Both companies say they hope their efforts will improve access to information and communication.
“There is a huge amount of interest in events in Iran and people want to know what is going on inside and outside the country,” Google’s principal scientist, Franz Och, told the BBC.
“Providing access to information across language boundaries should be very helpful. It’s one more tool that Persian speakers can use to communicate directly to the world and vice-versa.”
Facebook announced that it had also accelerated work on its Farsi translation.
In a blog posting, the company noted that people around the world had been using Facebook to exchange information about the aftermath of the Iranian election, but that most of that had not been in English.
“Much of the content created and shared on Facebook related to these events has been in Persian – the native language of Iran – but the users have had to navigate the site in English or other languages,” it said.
As a result, Facebook has now made the entire site available in a test version of Persian, “so Persian speakers inside of Iran and around the world can begin using it in their native language”.
Both companies stress privately that there is no political motivation in what they are doing, and that their main goal is to facilitate communication and the flow of information.
Google’s stated mission is to organise the world’s information and make it universally accessible and useful.
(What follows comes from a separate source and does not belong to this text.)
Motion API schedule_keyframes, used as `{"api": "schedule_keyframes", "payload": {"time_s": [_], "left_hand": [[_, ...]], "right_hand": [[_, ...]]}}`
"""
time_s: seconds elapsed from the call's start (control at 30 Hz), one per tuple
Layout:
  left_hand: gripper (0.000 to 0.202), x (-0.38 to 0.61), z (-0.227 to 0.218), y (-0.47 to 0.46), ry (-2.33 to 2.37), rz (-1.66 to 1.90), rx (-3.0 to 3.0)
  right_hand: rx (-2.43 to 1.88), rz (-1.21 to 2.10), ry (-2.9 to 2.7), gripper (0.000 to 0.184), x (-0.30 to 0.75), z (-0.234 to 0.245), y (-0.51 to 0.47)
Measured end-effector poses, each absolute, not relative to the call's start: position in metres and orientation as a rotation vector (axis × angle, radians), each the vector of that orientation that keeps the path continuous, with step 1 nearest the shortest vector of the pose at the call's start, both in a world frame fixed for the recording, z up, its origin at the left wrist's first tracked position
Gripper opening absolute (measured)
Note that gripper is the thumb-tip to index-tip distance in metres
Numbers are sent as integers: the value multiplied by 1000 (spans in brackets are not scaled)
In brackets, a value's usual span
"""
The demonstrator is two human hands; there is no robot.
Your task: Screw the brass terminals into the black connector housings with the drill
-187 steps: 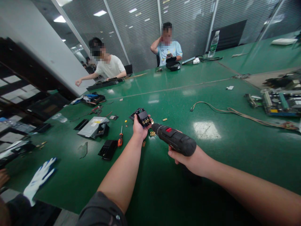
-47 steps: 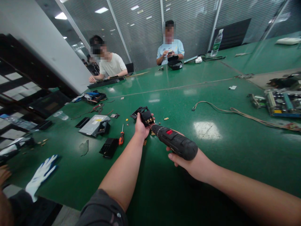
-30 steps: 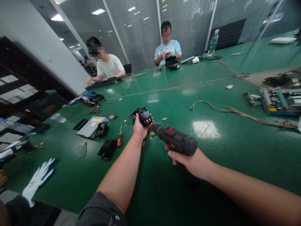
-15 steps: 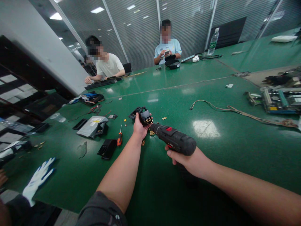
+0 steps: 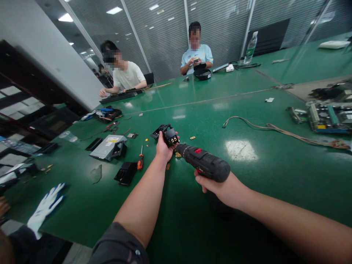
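My left hand [image 5: 164, 148] grips a black plastic part [image 5: 168, 135] with brass-coloured contacts on its near face, just above the green table. In my right hand [image 5: 213, 183] is a black cordless drill [image 5: 205, 161] with red switches, its fingers wrapped round the handle. The drill's tip points left at the near side of the black part; whether it touches is too small to tell. Small brass plates [image 5: 178, 154] lie under and beside the part. An orange-handled screwdriver [image 5: 140, 161] rests left of my left forearm.
A grey metal drive [image 5: 108, 146] and a black plastic piece [image 5: 125, 173] lie to the left. Nearer is a white glove [image 5: 46, 209]. A cable [image 5: 271, 127] and circuit boards [image 5: 327, 117] are at right. Two people [image 5: 128, 75] sit across the table; a water bottle [image 5: 250, 49] stands far right.
The view has shifted very slightly. Both hands, the drill and the black part keep practically the same positions.
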State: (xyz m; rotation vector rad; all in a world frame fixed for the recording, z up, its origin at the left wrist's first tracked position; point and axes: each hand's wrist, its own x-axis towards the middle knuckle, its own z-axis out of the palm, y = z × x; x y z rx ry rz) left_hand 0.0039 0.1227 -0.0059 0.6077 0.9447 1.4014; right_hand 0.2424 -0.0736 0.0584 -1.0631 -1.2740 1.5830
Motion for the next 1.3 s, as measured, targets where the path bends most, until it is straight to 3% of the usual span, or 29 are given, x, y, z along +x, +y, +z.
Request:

To that end, it is already available in 41 other languages from Arabic to Spanish and from Danish to Vietnamese.
Native speakers helped Facebook with its Farsi translation
Mr Och said he and his team had been working hard over the past few days to rush the Farsi service out. As a result, it was about 80% perfect.
“This is done using machine translation which, in general, is not as good as human translation and so, for some languages, the quality is mixed,” explained Mr Och.
“With Spanish to English we get a nice translation, but for others it’s much harder because we don’t have so much data from which we can build our systems.
“Farsi is one of those where the translation is not as good but we hope to make it better relatively soon.”
Likewise Facebook has said its translated site is not a polished product but “we felt it was important to help people communicate rather than wait”.
However the company said a lot of its success in being able to go live with what it has done is down to the more than 400 Persian speakers who submitted thousands of individual translations of the site.
Both companies are looking to perfect their work and said they welcomed help from Persian speakers.
Much has been written about the role of the internet and social networking sites in spreading news, video, pictures and information about the post-election chaos.
YouTube is showing video from the streets of Tehran
These latest moves to provide Farsi translations have been praised by the Personal Democracy Forum, which looks at how technological advances and global internet trends are reinventing politics, democracy, society and government.
“The ability to translate the information flow that is going on at the moment into Farsi will benefit everybody on both sides of this battle,” the Forum’s co-founder, Andrew Rasiej, told the BBC.
“What these efforts do is add to the bigger idea which is that as people are more and more connected, the basic human right of free speech spreads with it.
“This is another milestone in allowing human beings to communicate with each other and break down the barriers that might have prevented them from understanding each other due to language,” said Mr Rasiej.
“We hope we will have a positive impact,” said Google’s Mr Och.